03:41She applied that same brutal honesty to herself.
03:44I haven't had many people tell me I was pretty.
03:47I once asked Margot if she thought I was ugly.
03:51She said that I was cute, and had nice eyes.
03:54A little vague, don't you think?
03:58The Franks moved into the Annex a month after Anne turned thirteen.
04:03They thought it would just be for a few months, until the war ended.
04:06But the war dragged on, and on.
04:10Through it all, Anne took refuge in her diary.

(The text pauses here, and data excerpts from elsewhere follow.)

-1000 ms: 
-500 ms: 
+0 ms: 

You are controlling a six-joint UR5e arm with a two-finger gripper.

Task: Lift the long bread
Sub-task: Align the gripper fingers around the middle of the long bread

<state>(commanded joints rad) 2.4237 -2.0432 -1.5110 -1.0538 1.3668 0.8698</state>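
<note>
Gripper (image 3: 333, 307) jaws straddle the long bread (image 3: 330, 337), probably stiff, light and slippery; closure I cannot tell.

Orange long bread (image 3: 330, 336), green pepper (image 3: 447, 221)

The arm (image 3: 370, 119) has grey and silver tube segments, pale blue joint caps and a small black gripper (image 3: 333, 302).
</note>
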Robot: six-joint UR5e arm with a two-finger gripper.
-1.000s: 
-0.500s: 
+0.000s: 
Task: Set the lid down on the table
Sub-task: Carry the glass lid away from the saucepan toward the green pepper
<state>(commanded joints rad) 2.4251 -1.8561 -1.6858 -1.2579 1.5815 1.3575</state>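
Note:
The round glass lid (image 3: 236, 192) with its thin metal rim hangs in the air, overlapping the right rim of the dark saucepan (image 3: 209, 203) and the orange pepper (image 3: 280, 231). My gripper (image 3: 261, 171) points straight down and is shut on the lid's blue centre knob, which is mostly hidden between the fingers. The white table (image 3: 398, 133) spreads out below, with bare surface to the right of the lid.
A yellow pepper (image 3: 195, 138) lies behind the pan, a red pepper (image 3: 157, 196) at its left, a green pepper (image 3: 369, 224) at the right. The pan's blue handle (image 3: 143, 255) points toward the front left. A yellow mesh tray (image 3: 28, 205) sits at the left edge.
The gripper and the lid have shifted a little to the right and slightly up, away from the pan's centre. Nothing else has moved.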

04:13It was a friend she could tell anything, from her fears for the future, to her crush on
04:17Peter Van Dan.
04:19Yesterday, I asked Peter, why do you always want me to smile?
04:24Because you get dimples in your cheeks.
04:26It's the only mark of beauty I possess.
04:28I know I'm not beautiful.
04:30I don't agree.
04:31I think you're pretty.
04:33Before we went downstairs, he gave me a kiss.
04:36Through my hair.
04:37Half on my left cheek, and half on my ear.
04:42D-Day has come.
04:43Early this morning, the Allies began the assault on the northwestern face of the European Union.
04:47The invasion has begun.
04:49Is this really the beginning of the long-awaited liberation?
04:53I have the feeling that friends are on the way.
04:56Maybe, Margot says, I can even go back to school in October or September.
05:03No.
05:04After a little more than two years, the diary suddenly stops.
05:10The annex was discovered by the Nazis, and everyone was arrested.
05:14Just weeks before her capture, she wrote this entry.
05:17I still believe, in spite of everything, that people are truly good at heart.
05:23I see the world being slowly transformed into a wilderness.
05:28I hear the approaching thunder that, one day, will destroy us, too.
05:33I feel the suffering of millions.
05:36And yet, when I look up at the sky, I somehow feel that everything will change for the better.
05:43That this cruelty, too, shall end.
05:45That peace and tranquility will return once more.
05:52Anne ended up at a camp called Bergen-Belsen.
05:55She died of a fever in early 1945.
06:00She was 15 years old.
06:04More than 50,000 others died at Bergen-Belsen.
06:07And millions upon millions were tortured and murdered in the Holocaust.
06:12But we know Anne.
06:14Her diary reminds us that each of those millions had a story.
06:19Anne's diary was saved by one of the family's helpers, Miep Gies.
06:24It was published in 1947 with the help of Anne's father.
06:28Otto Frank was the only resident of the secret annex to survive the war.
06:33Today, Anne Frank, the diary of a young girl, is read all over the world in dozens of languages.
06:39And the secret annex has been turned into a museum.
06:42More than a million people visit each year.
06:46In one of the diary's final entries, Anne dreams of getting it published once the war is over.
06:52You've known for a long time that my greatest wish is to be a journalist, and later on, a famous writer.
06:58We'll have to wait and see if these grand illusions, or delusions, will ever come true.
07:04In any case, after the war, I'd like to publish a book called The Secret Annex.
07:09I also need to finish my latest project.